## Problem details
Repeat exactly the lines of the entries below from the one with "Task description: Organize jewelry" through the one with "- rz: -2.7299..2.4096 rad", both ends included, and nothing else.

......

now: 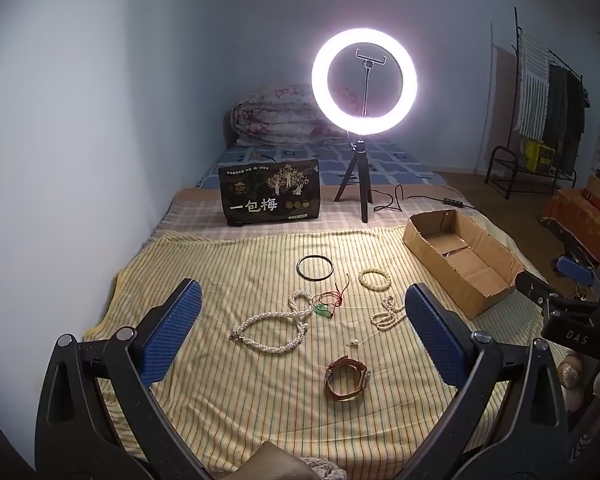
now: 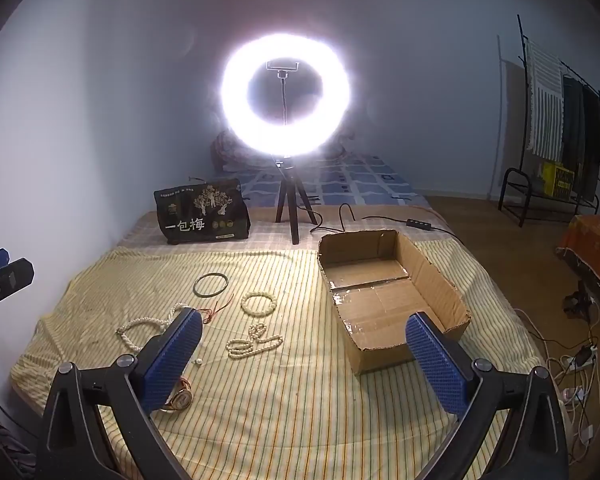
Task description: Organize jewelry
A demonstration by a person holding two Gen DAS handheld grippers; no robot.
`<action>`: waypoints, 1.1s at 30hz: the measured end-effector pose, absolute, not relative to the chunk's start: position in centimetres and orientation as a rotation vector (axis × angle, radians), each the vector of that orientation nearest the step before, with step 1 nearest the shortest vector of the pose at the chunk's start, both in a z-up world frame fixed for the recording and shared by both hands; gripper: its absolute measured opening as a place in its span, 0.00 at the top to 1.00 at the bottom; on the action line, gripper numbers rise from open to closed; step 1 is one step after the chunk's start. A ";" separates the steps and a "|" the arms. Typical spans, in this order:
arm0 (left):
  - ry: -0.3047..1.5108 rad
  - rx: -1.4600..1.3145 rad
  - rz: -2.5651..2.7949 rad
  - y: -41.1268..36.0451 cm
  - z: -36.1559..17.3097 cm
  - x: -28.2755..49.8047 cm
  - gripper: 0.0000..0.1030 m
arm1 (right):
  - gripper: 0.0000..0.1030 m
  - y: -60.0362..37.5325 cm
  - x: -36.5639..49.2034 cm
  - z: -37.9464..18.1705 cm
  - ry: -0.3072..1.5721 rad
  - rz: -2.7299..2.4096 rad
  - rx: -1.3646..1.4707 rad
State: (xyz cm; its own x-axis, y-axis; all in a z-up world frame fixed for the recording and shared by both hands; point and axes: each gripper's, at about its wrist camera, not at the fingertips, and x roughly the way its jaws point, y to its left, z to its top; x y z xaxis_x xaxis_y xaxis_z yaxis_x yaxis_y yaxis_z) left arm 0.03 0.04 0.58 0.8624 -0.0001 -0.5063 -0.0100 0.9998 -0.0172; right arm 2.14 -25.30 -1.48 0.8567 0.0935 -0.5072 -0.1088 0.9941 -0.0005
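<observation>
Jewelry lies scattered on a yellow striped cloth [image 1: 228, 408]. A thick twisted pearl necklace [image 1: 272, 326], a red cord with a green pendant [image 1: 325, 307], a thin pearl strand [image 1: 386, 314], a pale bead bracelet [image 1: 375, 279], a dark bangle [image 1: 315, 267], a small earring [image 1: 354, 343] and a brown-strap watch [image 1: 347, 378] are spread out there. An open cardboard box [image 2: 380, 292] sits to the right of them. My left gripper [image 1: 302, 322] hovers open above the jewelry, holding nothing. My right gripper [image 2: 304, 354] is open too, over the cloth between the pearl strand [image 2: 252, 342] and the box.
A lit ring light on a tripod [image 1: 364, 82] stands behind the cloth, its cable trailing right. A dark printed bag [image 1: 270, 192] stands at the back left. The bed meets a wall on the left. A clothes rack [image 2: 556, 128] and floor cables [image 2: 576, 368] are to the right.
</observation>
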 end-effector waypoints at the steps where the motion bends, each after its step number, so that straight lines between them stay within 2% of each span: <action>1: 0.530 -0.019 0.006 0.1 0.6 0.0 0.00 | 0.00 -25.3 2.1 -1.5 0.532 0.107 -0.029; 33: 0.519 -0.019 0.013 -0.1 1.2 0.0 0.00 | 0.00 -25.1 2.4 -1.4 0.544 0.111 -0.015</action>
State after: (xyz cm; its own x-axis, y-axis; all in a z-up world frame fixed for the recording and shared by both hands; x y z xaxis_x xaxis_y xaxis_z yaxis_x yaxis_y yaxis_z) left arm -0.01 -0.11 1.18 0.8680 0.0076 -0.4965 -0.0174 0.9997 -0.0150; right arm 2.41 -25.10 -1.36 0.8498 0.1018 -0.5172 -0.1099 0.9938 0.0151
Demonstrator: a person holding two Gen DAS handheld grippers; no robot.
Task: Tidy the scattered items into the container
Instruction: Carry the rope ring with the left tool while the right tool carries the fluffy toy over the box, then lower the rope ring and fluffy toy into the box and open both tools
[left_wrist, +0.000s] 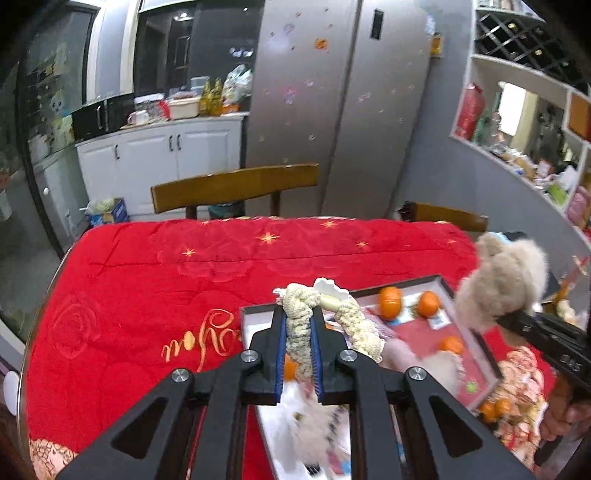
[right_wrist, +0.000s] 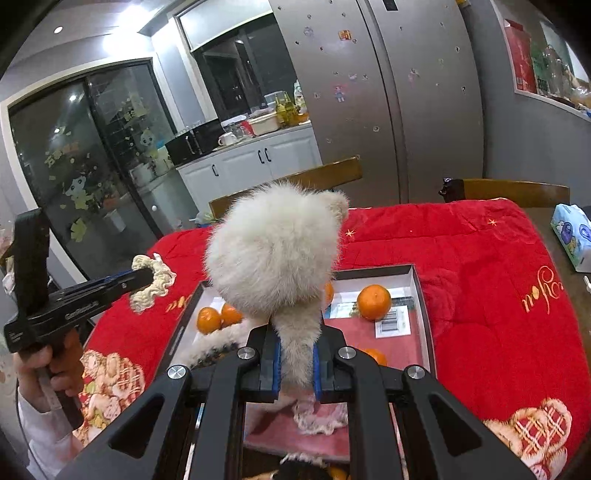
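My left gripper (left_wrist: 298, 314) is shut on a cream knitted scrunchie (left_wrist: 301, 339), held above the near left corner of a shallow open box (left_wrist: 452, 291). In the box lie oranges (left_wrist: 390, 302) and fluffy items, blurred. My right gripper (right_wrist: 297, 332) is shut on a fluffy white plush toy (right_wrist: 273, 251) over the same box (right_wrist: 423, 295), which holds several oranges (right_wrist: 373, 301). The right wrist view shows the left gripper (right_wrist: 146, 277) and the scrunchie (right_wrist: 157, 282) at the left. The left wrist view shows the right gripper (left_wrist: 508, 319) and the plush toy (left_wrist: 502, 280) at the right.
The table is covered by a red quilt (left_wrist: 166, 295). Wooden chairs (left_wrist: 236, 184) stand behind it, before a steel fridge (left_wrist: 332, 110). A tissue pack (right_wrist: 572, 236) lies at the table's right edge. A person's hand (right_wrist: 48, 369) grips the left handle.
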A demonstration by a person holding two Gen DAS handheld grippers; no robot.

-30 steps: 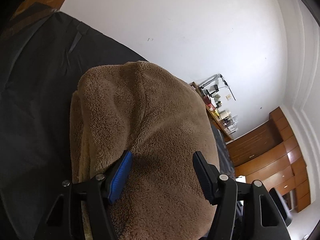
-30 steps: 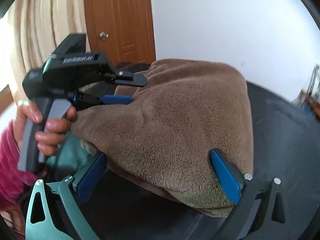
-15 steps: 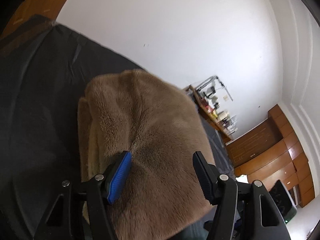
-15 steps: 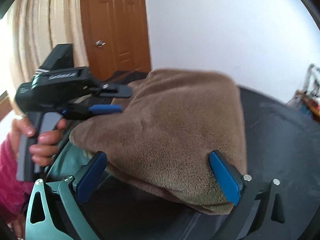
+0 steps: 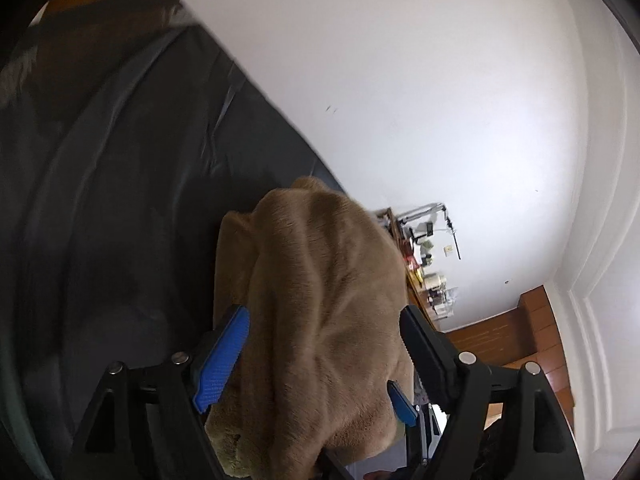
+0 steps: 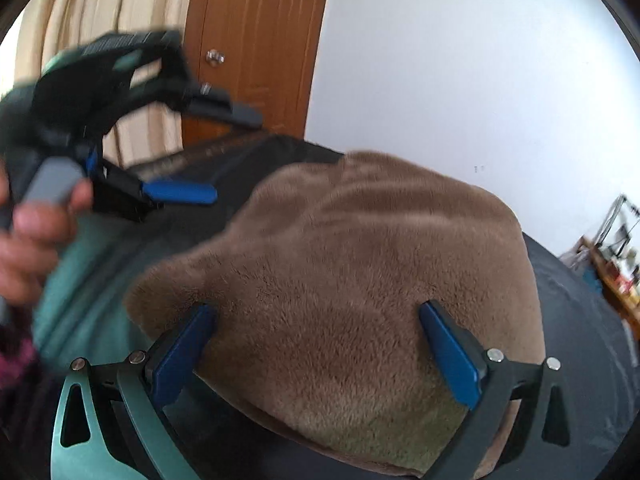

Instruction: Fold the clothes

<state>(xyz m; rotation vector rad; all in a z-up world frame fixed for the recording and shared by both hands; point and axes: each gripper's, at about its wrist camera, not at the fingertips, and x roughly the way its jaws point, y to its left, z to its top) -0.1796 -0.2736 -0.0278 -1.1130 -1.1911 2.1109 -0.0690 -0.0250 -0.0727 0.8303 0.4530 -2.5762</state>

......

## Response to the task
Task description: Organize jewelry
A demonstration by a person holding two Gen DAS handheld grippers; no robot.
`<action>`: waypoints, 1.1s at 30hz: the measured end-effector pose, absolute, not relative to the chunk's start: position in centimetres and orientation as a rotation vector (axis × angle, radians), each the vector of that orientation nearest the step before, with step 1 nearest the shortest vector of the pose at the chunk's start, both in a z-up world frame fixed for the recording and shared by both hands; gripper: its absolute measured opening as a place in its span, 0.00 at the top to 1.00 at the bottom; on the action line, gripper numbers rise from open to closed; step 1 is one step after the chunk's start. A ";" separates the steps and a "|" the arms. Typical spans, in this order:
arm0 (left):
  - ry: -0.3047..1.5108 rad
  - rx: -1.4600..1.3145 rad
  - rz: -2.5651..2.7949 rad
  - y: -41.1268..36.0451 cm
  - z: -36.1559..17.3097 cm
  - x: -28.2755..49.8047 cm
  - gripper: 0.0000..0.1030 m
arm1 (right):
  - gripper: 0.0000..0.1030 m
  - y: -60.0362..37.5325 cm
  - x: -36.5639..49.2034 cm
  - z: -37.9464..18.1705 cm
  - ry: -0.3072..1.5721 rad
  - rz: -2.7299..2.4096 rad

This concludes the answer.